Task statement — Emit the data below verbatim, stripping out any pictures.
================================
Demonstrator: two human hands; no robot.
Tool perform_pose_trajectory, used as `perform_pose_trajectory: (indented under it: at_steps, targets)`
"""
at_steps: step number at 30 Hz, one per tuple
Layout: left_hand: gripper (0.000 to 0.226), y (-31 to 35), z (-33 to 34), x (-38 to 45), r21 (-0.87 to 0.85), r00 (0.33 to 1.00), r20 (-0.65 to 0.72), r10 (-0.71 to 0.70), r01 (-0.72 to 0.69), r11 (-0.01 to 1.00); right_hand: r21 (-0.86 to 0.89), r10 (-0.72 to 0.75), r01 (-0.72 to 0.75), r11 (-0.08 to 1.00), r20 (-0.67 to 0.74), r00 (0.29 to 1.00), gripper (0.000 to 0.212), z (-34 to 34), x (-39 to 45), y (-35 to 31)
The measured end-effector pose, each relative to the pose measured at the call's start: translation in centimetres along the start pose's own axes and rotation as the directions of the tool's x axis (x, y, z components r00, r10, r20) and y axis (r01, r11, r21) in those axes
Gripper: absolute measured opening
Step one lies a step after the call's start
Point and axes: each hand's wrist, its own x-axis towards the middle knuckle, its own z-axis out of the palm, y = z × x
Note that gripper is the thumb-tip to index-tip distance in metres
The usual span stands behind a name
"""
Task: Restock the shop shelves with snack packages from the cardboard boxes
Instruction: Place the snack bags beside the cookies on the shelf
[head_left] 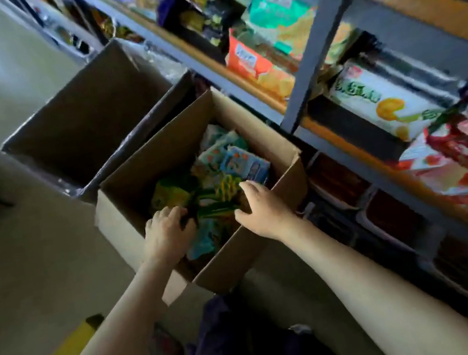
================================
Task output —
Demonstrator: two human hands; no robot.
Tool perform_pose_trajectory, used as `perform_pose_trajectory: (indented under it: at_steps, targets)`
"""
at_steps: step number at 30 Hz, one per tuple
Layout: left_hand: gripper (0.000 to 0.226), y (-31 to 35), z (-33 to 34), x (-38 to 45), r21 (-0.87 to 0.85), r00 (0.33 to 1.00), r20 (-0.65 to 0.72), r10 (-0.71 to 0.70), r01 (-0.72 to 0.69), r11 (-0.01 to 1.00); right_hand: r21 (-0.86 to 0.89), r10 (-0.72 to 0.75), r01 (-0.72 to 0.75), r11 (-0.08 to 1.00), r20 (-0.67 to 0.74), r00 (0.29 to 1.00), gripper (0.000 to 0.212), z (-34 to 34), x (-39 to 45), y (-35 to 31)
The measured end-effector pose, each relative to the pose measured at the call's start: translation in centimetres along the start pose's own axes and rotation as the directions of the tool's x axis (x, y, z components r00, r10, r20) and y axis (r01, r11, r21) in those axes
Gripper: absolute measured opening
Step one lies a step after the call's start
Point and axes: each hand's wrist, its own x-axis towards the middle knuckle, its own z-axis out of the palm, y = z × x
Note that gripper is the thumb-tip to index-tip distance in metres
The usual span stands behind a name
"""
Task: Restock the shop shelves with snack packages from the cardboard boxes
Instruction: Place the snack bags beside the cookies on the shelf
[head_left] 

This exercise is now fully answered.